**Directions for this task:** Your answer should consist only of the lines below from the one with "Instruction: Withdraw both" through the one with "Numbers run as", copied exactly.

************

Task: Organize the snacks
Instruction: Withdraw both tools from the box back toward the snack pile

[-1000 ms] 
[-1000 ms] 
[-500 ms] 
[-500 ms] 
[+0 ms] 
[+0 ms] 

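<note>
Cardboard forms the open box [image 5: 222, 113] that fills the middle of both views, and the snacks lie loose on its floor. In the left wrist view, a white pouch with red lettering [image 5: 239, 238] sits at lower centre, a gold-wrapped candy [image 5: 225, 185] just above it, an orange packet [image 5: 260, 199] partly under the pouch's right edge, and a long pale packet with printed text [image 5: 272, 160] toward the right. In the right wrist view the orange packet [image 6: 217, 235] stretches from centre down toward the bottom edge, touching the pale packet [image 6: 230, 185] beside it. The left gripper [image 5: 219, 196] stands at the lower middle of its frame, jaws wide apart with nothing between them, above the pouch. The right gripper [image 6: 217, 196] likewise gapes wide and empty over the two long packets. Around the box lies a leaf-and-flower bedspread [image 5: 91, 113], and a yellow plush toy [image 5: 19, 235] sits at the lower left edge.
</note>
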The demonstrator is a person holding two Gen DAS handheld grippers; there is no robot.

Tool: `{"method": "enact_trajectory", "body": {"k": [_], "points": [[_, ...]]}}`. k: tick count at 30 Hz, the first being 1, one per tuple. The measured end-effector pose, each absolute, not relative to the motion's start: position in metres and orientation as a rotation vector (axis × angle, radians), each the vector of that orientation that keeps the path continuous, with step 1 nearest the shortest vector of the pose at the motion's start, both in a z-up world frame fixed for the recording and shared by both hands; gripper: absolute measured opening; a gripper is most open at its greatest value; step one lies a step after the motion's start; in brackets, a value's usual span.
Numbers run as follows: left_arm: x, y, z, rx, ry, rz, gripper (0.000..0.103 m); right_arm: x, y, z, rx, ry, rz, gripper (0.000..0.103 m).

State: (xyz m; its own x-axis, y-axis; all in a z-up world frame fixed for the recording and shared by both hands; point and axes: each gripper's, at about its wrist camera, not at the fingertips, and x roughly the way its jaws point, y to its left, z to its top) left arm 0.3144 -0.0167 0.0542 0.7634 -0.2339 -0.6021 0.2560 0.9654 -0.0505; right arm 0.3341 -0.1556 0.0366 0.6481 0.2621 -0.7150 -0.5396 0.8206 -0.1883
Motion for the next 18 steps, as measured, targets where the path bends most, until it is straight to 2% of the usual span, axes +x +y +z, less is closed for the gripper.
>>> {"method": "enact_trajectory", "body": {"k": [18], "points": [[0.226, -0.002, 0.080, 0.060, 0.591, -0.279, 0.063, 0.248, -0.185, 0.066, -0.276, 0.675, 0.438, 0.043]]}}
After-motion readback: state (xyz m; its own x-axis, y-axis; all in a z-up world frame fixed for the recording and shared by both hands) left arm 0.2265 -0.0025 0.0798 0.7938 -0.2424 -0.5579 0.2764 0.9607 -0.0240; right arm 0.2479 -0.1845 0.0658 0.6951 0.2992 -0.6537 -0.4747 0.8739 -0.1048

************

**Answer for this exercise:**
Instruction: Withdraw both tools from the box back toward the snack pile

[-1000 ms] 
[-1000 ms] 
[-500 ms] 
[-500 ms] 
[+0 ms] 
[+0 ms] 

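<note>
Cardboard forms the open box [image 5: 222, 113] that fills the middle of both views, and the snacks lie loose on its floor. In the left wrist view, a white pouch with red lettering [image 5: 239, 238] sits at lower centre, a gold-wrapped candy [image 5: 225, 185] just above it, an orange packet [image 5: 260, 199] partly under the pouch's right edge, and a long pale packet with printed text [image 5: 272, 160] toward the right. In the right wrist view the orange packet [image 6: 217, 235] stretches from centre down toward the bottom edge, touching the pale packet [image 6: 230, 185] beside it. The left gripper [image 5: 219, 196] stands at the lower middle of its frame, jaws wide apart with nothing between them, above the pouch. The right gripper [image 6: 217, 196] likewise gapes wide and empty over the two long packets. Around the box lies a leaf-and-flower bedspread [image 5: 91, 113], and a yellow plush toy [image 5: 19, 235] sits at the lower left edge.
</note>
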The demonstrator is a person holding two Gen DAS handheld grippers; there is no robot.

Tool: `{"method": "enact_trajectory", "body": {"k": [_], "points": [[_, ...]]}}`. k: tick count at 30 Hz, the first being 1, one per tuple. The measured end-effector pose, each absolute, not relative to the motion's start: position in metres and orientation as a rotation vector (axis × angle, radians), each the vector of that orientation that keeps the path continuous, with step 1 nearest the shortest vector of the pose at the motion's start, both in a z-up world frame fixed for the recording and shared by both hands; gripper: absolute measured opening; a gripper is most open at its greatest value; step one lies a step after the motion's start; in brackets, a value's usual span.
Numbers run as follows: left_arm: x, y, z, rx, ry, rz, gripper (0.000..0.103 m); right_arm: x, y, z, rx, ry, rz, gripper (0.000..0.103 m).

The complete answer has been given.